Slack’s other major assistant will soon be less of a reminder system and more like a co-worker in its own right. A big AI upgrade will enable Slackbot to compose summaries across channels, draft plans in your brand’s voice and respond with specific answers to questions about ongoing work — without you slogging through a labyrinth of threads.
Slackbot AI evolves into a personalized assistant for teams
As reported by The Verge, Slack is turning Slackbot into a personalized AI assistant that’s capable of aggregating information from channels and files — even across multiple workspaces. The experience takes the form of a small icon by the search bar; click it to open up a prompt panel where requests in natural language set overarching goals for the work.

Forget “remind me at 3 p.m.” Now you can request: “Summarize the last two weeks of updates on the launch in #marketing and #product, outline the risks and draft a rollout plan.” Slackbot pulls in useful context, spits out an organized plan and matches a tone that is specifically designed to speak your brand guidelines into existence so the resulting text feels like something your team already shipped.
The assistant is intended to work with both rapid looking up (“Where’s the deck we talked about in the last sales standup?”) and multi-step knowledge work. It incorporates Slack’s newer AI capabilities — including channel recaps, thread summaries and huddle notes with action items following meetings — to create a unified view of what has taken place and what is next.
How Slackbot’s AI prompt panel works within Slack
The prompt panel from Slackbot works as a kind of lexicological co-pilot for your own little workspace, where you are the boss! You can send it to specific channels or people, filter inputs (say, by specifying “only consider messages from the past week”), and request outputs in different formats — like bullet-point summaries, stakeholder emails or task lists.
The assistant is built on retrieval-augmented generation to ground its responses in your organization’s content, reducing the risk of hallucination that hampers generic chatbots. It refers to messages, documents and summaries it is able to read and then surfaces the sources so you can click back for context.

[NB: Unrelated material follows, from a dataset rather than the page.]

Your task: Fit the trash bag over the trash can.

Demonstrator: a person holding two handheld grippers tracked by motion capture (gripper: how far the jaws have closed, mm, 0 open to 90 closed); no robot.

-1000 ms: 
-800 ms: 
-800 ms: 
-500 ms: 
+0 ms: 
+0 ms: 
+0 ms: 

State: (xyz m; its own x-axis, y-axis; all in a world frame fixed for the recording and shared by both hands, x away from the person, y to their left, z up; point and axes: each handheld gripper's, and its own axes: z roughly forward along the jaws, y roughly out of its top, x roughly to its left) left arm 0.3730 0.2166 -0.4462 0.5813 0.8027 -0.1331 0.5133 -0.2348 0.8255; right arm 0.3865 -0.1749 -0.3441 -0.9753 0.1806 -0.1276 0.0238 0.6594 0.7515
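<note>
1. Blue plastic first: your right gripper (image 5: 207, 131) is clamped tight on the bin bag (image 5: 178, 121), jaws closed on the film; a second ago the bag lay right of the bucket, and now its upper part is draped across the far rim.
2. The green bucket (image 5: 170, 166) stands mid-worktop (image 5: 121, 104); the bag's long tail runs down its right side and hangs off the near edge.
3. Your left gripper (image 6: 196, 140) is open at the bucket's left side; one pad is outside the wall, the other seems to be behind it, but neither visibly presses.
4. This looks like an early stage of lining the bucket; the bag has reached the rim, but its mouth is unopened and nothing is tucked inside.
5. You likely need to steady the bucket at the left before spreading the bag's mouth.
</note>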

This add-on to Slack’s nascent ecosystem of AI touch points recaps, for example, its channel-recap and translation features as well as the ability to pull other companies’ models — say, Anthropic’s Claude — into channels. The result is an assistant that exists where you work, rather than forcing teams into another app for answers.
Why team-centric AI assistance in Slack truly matters
Context switching is an invisible tax on productivity. For years, the McKinsey Global Institute has estimated that knowledge workers spend 20 percent of their time — one day a week in a five-day workweek — looking for information or colleagues who can help with specific tasks. For those responses, by bundling them into one prompt, Slackbot can cut minutes from popular tasks and speed along decision making.
Imagine a cross-functional launch: PMs want status, Marketing needs messaging, Sales requests enablement. So instead of pinging five people and re-reading three threads, a PM might ask Slackbot for a status brief with risks and owners, then for a customer-ready summary for the sales team—built on top of the latest channel activity.

For leaders, the personalized tone control is something. Teams can establish voice and style guidelines so outputs match the company’s brand, meaning draft press notes, internal memos and campaign outlines are closer to “polish and send” than “start from scratch.”
Privacy, security and admin controls for Slackbot AI
Enterprise controls remain central. Slack says its AI capabilities will observe current permissions, retention policies and admin settings. That restricts what Slackbot can deep link to, but also means that there’s no way for Slackbot to surface anything users don’t have permission to see and that organizations can specify which data is in scope for AI features at the workspace or channel level.
Slack’s security mentality features enterprise-ready controls like data loss prevention integrations and enterprise key management. Details matter, but the direction is clear: retrieval and generation are bottlenecked on the same governance that companies already apply to Slack data, augmented by some significant admin auditability.
Rollout And What To Expect In The Coming Weeks
Some 70,000 Salesforce staff are using the new Slackbot in a pilot aimed at broader testing ahead of general availability planned for the next couple of months, The Verge said. That kind of scale test internally implies Slack is tuning performance and guardrails against a broad array of use cases before loosening the reins on release.
The move brings Slack firmly into that race with Microsoft’s Copilot in Teams and Google’s AI assistants in Workspace. The wrinkle here is that Slack is tightly focused on conversation-first knowledge work, extracting the signal from unstructured threads, huddles and files to power task-level assistance.
Anticipate even tighter integration with Slack’s more recent workflow tools, like Lists for lightweight project tracking, so the assistant not only surfaces what work’s been done, but can also turn those summaries into tasks and associate them with owners and due dates—without ever leaving your channel.
If Slack pulls this off, your chatbot won’t be an answering service so much as it will become a branded operator for your organization’s knowledge base; it means turning that waterfall of chatter into decisions and plans, drafts and calendars in seconds.